Multiple local jurisdictions have tried delivering those payments at times, not without resistance because of the racially discriminatory nature of the programs.
And the latest fight is developing in Evanston, Illinois.
Government watchdog Judicial Watch has announced a hearing is scheduled Wednesday in a class action civil rights case against the city “on behalf of six individuals over the city’s reparations program.”
The organization explained it “filed the lawsuit over the city’s use of race as an eligibility requirement for a reparations program, which makes $25,000 direct cash payments to black residents and descendants of black residents who lived in Evanston between the years 1919 and 1969.”
The case charges that violates the Equal Protection Clause of the Fourteenth Amendment to the U.S. Constitution.

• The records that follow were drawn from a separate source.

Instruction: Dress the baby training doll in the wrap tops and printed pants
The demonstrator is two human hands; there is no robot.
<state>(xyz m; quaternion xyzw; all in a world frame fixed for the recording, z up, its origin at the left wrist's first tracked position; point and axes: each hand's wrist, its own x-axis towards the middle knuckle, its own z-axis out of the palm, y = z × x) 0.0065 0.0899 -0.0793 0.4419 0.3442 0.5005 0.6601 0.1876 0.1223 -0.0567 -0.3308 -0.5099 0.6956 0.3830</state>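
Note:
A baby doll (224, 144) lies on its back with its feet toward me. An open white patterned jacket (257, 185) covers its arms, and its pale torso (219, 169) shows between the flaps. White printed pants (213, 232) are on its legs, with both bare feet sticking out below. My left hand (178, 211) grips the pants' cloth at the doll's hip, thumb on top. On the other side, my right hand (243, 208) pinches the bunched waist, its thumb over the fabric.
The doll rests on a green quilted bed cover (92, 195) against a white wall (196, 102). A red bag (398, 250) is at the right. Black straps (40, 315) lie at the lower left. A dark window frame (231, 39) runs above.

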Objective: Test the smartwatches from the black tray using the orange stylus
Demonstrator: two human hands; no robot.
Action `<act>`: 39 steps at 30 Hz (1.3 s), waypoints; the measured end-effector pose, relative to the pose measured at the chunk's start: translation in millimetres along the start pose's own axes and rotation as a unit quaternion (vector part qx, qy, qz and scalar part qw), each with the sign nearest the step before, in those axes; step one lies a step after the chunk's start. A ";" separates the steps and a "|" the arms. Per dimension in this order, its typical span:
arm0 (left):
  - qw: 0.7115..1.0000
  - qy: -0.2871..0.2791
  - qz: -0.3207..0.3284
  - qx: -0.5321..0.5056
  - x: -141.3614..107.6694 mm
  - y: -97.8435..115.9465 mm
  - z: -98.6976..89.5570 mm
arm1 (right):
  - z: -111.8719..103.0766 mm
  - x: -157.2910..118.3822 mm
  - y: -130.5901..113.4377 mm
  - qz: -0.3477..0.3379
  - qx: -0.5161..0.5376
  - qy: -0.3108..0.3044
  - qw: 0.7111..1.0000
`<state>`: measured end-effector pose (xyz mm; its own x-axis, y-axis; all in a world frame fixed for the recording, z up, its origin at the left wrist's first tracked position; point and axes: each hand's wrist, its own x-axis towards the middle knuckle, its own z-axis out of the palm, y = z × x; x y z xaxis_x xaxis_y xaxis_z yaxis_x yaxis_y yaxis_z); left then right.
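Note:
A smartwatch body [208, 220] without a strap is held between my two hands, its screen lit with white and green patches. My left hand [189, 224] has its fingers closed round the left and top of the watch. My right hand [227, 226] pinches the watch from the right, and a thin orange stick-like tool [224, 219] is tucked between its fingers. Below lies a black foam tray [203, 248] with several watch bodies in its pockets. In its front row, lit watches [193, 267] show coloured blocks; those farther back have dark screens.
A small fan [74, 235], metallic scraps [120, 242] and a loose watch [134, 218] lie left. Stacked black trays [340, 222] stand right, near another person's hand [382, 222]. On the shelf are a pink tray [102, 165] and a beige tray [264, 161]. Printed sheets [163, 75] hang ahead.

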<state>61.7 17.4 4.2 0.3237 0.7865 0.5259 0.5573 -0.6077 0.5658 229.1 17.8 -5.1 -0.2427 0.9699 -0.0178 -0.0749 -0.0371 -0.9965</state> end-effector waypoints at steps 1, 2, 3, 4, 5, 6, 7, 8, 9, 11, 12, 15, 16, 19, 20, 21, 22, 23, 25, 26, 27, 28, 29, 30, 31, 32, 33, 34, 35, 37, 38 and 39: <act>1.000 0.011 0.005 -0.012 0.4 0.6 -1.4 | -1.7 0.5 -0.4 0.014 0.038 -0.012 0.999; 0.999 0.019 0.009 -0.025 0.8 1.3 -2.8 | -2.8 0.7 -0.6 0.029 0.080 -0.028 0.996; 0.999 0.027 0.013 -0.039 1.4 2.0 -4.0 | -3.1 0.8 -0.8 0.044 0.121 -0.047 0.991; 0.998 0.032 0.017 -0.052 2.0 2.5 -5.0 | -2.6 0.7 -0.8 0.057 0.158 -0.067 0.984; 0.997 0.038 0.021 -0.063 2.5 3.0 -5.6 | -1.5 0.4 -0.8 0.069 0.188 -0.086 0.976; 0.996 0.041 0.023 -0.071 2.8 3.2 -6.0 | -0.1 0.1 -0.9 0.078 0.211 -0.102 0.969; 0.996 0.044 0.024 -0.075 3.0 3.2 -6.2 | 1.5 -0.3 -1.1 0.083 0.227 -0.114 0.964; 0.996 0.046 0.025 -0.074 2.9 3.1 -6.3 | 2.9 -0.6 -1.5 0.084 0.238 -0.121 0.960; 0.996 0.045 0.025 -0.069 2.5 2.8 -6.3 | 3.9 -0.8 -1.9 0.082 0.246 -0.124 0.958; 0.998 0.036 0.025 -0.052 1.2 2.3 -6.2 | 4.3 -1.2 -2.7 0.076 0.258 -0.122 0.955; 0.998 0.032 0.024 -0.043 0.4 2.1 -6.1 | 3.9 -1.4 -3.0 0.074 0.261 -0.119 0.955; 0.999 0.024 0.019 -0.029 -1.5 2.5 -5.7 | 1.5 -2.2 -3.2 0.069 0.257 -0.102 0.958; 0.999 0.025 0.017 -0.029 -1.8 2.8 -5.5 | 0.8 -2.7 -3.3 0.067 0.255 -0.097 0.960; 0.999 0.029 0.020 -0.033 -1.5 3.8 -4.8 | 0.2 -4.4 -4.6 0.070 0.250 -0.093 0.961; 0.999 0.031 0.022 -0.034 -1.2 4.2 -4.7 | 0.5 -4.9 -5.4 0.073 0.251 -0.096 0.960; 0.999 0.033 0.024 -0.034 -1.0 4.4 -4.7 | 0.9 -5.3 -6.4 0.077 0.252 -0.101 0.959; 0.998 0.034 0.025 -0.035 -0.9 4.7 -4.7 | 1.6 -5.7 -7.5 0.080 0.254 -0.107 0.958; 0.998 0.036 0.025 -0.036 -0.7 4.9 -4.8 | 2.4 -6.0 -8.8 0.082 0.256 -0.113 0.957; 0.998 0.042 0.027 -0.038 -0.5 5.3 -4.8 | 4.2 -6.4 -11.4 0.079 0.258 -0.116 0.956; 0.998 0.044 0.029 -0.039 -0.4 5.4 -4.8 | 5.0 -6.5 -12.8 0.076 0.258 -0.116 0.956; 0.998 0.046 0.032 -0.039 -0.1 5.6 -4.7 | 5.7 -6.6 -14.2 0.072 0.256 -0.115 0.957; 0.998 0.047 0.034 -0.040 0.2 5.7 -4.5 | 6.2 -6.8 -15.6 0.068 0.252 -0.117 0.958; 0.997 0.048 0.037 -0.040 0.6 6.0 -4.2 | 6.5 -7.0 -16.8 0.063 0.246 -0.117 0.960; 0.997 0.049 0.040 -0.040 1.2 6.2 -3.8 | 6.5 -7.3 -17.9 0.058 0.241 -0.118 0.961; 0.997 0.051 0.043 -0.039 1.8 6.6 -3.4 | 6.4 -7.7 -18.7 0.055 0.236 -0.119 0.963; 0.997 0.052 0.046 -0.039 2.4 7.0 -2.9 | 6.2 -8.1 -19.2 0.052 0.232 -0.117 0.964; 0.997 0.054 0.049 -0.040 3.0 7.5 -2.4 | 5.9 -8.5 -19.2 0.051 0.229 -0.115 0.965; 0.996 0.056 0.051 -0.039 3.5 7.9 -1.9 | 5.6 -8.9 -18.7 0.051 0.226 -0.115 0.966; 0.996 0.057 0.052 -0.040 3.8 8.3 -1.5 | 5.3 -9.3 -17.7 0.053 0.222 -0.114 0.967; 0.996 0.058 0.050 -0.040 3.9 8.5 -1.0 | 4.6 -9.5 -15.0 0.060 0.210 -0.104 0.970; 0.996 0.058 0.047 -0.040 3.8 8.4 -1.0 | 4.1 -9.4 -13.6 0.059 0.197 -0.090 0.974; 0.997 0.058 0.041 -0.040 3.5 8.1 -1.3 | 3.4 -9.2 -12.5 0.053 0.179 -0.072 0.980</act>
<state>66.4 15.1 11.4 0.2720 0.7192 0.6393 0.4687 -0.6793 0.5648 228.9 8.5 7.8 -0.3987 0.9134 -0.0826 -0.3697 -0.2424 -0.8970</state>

The city wants the case dismissed.
But Judicial Watch noted, “The program’s use of a race-based eligibility requirement is presumptively unconstitutional, and remedying societal discrimination is not a compelling government interest. Nor has remedying discrimination from as many as 105 years ago or remedying intergenerational discrimination ever been recognized as a compelling government interest. Among the program’s other fatal flaws is that it uses race as a proxy for discrimination without requiring proof of discrimination.”
Judicial Watch chief Tom Fitton said, “It should go without saying that Evanston’s reparations program is clearly discriminatory and unconstitutional. Judicial Watch’s class action lawsuit should proceed.”

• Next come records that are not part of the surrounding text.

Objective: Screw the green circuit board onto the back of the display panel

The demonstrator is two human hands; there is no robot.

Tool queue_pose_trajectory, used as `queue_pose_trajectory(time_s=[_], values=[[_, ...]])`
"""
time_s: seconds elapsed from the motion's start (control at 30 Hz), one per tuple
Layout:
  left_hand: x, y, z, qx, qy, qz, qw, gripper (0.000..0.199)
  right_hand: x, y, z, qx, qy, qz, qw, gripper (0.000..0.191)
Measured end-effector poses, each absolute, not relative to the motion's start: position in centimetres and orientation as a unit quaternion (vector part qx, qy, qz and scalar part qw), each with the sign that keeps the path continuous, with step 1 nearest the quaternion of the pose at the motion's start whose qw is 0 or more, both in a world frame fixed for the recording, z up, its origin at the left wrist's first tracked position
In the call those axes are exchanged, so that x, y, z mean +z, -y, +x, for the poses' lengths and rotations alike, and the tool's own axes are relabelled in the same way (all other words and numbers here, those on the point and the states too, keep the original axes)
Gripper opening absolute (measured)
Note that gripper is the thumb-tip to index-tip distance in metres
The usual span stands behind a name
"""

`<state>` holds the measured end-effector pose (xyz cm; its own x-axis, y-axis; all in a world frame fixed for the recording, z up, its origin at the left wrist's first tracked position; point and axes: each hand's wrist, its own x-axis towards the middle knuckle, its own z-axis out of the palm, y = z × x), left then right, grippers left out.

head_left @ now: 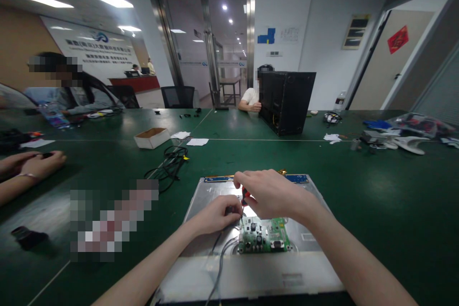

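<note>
A flat metal panel [201, 267] lies on the green table, with a green circuit board [265, 236] on its middle and a blue strip board [297, 178] along its far edge. My right hand [267, 193] is closed around a red and black screwdriver [245, 196], held upright with its shaft pointing down at the board's far left corner. Beside the shaft, my left hand [224, 213] has its fingers curled together at that same corner; what they pinch, if anything, is hidden. Thin grey wires [221, 267] run from the board's left side toward the panel's near edge.
Black cables [172, 162] and an open white box [152, 138] sit beyond the panel to the left. A black computer case [287, 103] stands at the far side, held by a person. Another person's hands [43, 167] are at the left. Plastic scraps [410, 143] lie far right.
</note>
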<state>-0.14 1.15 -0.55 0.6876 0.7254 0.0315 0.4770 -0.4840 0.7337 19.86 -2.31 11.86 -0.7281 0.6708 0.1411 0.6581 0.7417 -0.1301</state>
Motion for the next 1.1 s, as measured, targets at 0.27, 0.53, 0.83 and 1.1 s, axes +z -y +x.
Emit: queue_pose_trajectory(time_s=[0.27,0.53,0.83,1.1], values=[[-0.1,-0.9,0.2,0.18,-0.355,0.839,0.371,0.01,12.0,2.4,19.5,0.001,0.918,-0.385,0.094,0.019],[0.2,-0.8,0.2,0.176,-0.363,0.837,0.369,0.007,11.8,2.2,19.3,-0.034,0.91,-0.405,0.086,0.018],[-0.5,-1.0,0.1,0.179,-0.363,0.837,0.368,0.007,11.4,2.2,19.2,-0.019,0.923,-0.367,0.112,0.019],[-0.8,-1.2,0.0,0.178,-0.355,0.842,0.365,0.011,11.6,2.4,19.5,0.001,0.932,-0.349,0.1,0.02]])
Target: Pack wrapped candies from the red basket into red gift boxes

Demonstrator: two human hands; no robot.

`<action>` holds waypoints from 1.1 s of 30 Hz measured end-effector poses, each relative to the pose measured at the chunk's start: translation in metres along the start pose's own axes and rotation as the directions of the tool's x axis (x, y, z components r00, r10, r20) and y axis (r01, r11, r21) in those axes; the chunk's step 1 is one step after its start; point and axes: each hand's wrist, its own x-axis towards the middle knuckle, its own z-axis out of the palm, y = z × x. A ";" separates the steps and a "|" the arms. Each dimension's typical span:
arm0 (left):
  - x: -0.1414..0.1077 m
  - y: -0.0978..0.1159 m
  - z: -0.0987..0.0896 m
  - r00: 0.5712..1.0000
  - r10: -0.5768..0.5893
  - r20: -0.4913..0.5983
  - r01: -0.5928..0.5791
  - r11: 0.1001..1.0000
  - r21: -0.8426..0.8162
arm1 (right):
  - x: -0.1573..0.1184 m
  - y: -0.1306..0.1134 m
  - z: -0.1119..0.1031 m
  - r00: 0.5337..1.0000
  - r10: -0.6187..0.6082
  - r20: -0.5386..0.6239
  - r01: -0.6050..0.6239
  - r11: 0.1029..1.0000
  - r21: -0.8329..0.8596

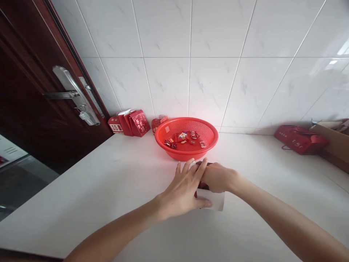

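A small red paper box point(211, 199) with a white inner flap folded outward stands on the white tabletop, its top open. My left hand point(185, 189) grips its left side, the thumb on the near flap and the fingers stretched over the far side. Into the opening reaches my right hand point(219, 177); its fingers are hidden inside the box, so what they hold does not show. Just beyond both hands sits a red plastic basket point(187, 154) with several wrapped sweets point(182, 136) and a peanut point(183, 142) lying in it.
Several red gift boxes point(131, 123) lean by the wall at the back left. More dark red boxes point(300, 139) lie at the right, beside a brown cardboard box point(334, 142). A dark wooden door point(35, 91) with a metal handle borders the table on the left.
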 end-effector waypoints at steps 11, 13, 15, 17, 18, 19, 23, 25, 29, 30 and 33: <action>0.001 -0.003 0.002 0.998 0.012 -0.066 -0.013 1.000 -0.003 | -0.004 0.001 0.004 0.962 0.200 -0.187 -0.203 0.979 0.007; 0.001 -0.004 0.003 0.998 0.012 -0.069 -0.013 1.000 -0.015 | -0.009 0.009 0.002 0.967 0.173 -0.187 -0.172 0.985 0.026; 0.001 -0.004 0.003 0.998 0.013 -0.066 -0.014 1.000 -0.024 | -0.013 0.015 0.000 0.975 0.142 -0.173 -0.134 0.989 0.058; 0.001 -0.005 0.003 0.997 0.019 -0.068 -0.021 0.999 -0.029 | -0.014 0.019 -0.001 0.990 0.084 -0.112 -0.071 0.991 0.114; 0.001 -0.005 0.004 0.997 0.026 -0.075 -0.028 0.999 -0.030 | -0.014 0.020 -0.001 0.996 0.050 -0.075 -0.038 0.988 0.147; 0.001 -0.005 0.004 0.996 0.035 -0.081 -0.037 0.999 -0.030 | -0.013 0.019 -0.001 0.999 0.022 -0.047 -0.014 0.984 0.179; 0.002 -0.008 0.007 0.997 0.025 -0.076 -0.026 1.000 -0.011 | -0.005 0.013 -0.003 0.999 0.012 -0.043 -0.003 0.980 0.201; 0.002 -0.008 0.008 0.998 0.008 -0.066 -0.008 1.000 0.000 | -0.001 0.010 -0.005 0.997 0.069 -0.024 -0.063 0.982 0.180; 0.003 -0.008 0.007 0.998 0.007 -0.064 -0.007 1.000 0.015 | 0.000 0.006 -0.008 0.989 0.142 -0.030 -0.135 0.976 0.169; 0.003 -0.008 0.007 0.998 0.008 -0.065 -0.007 1.000 0.015 | -0.001 0.006 -0.008 0.989 0.137 -0.051 -0.127 0.978 0.164; 0.003 -0.007 0.006 0.998 0.006 -0.068 -0.005 1.000 0.005 | -0.007 0.005 -0.010 0.990 0.107 -0.092 -0.091 0.982 0.163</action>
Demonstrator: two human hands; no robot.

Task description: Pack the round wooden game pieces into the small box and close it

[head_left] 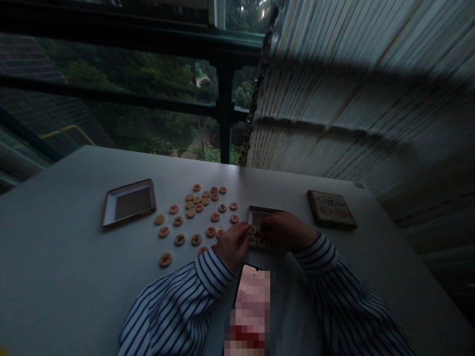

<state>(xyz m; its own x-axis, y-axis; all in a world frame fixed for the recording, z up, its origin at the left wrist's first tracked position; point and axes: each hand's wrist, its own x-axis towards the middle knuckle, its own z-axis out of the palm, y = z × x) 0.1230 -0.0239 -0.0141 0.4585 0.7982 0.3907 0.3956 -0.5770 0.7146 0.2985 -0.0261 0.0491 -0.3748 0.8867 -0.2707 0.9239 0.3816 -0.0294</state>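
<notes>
A shallow box (pixel 256 208) with Chinese chess pieces (pixel 253 241) in its near part lies between my two hands. At its left rim is my left hand (pixel 233 245), with fingers and thumb drawn together; what they hold, if anything, is hidden. My right hand (pixel 289 230) reaches over the box from the right, fingers bent down and closed around a round wooden Chinese chess piece (pixel 260 230), partly covered by them. Left of the box, loose round pieces (pixel 196 239) with red or dark characters are spread on the table, several of them showing blank faces.
An open shallow box part (pixel 107 213) sits at the left of the white table (pixel 74 267). On the right lies a closed decorated box (pixel 331 209). A lit phone (pixel 247 284) rests between my forearms. Behind are a window (pixel 148 94) and a striped curtain (pixel 315 94).
</notes>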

A report from Newsweek only last year said the U.S. never implemented a widespread slavery reparations program, but it was local elected officials who were pursuing the social engineering agenda.
California even has a state Reparations Task Force that at one time considered a plan to give black Americans and slave descendants priority in professional license applications, a scheme that failed to gain traction.
There have been a variety of other proposals made, too.
Chicago’s mayor at the time also created the city’s own reparations task force in order to address the “historical wrongs committed against black Chicagoans and their ancestors.”
Critics have noted multiple times the legal and constitutional challenges to handing out special benefits based on race.
They cite the 14th Amendment’s Equal Protection Clause.
Not only are the benefits subject to challenge for this, critics of such programs note that those who would be forced to pay the “reparations” had nothing to do with the offense against a group of people.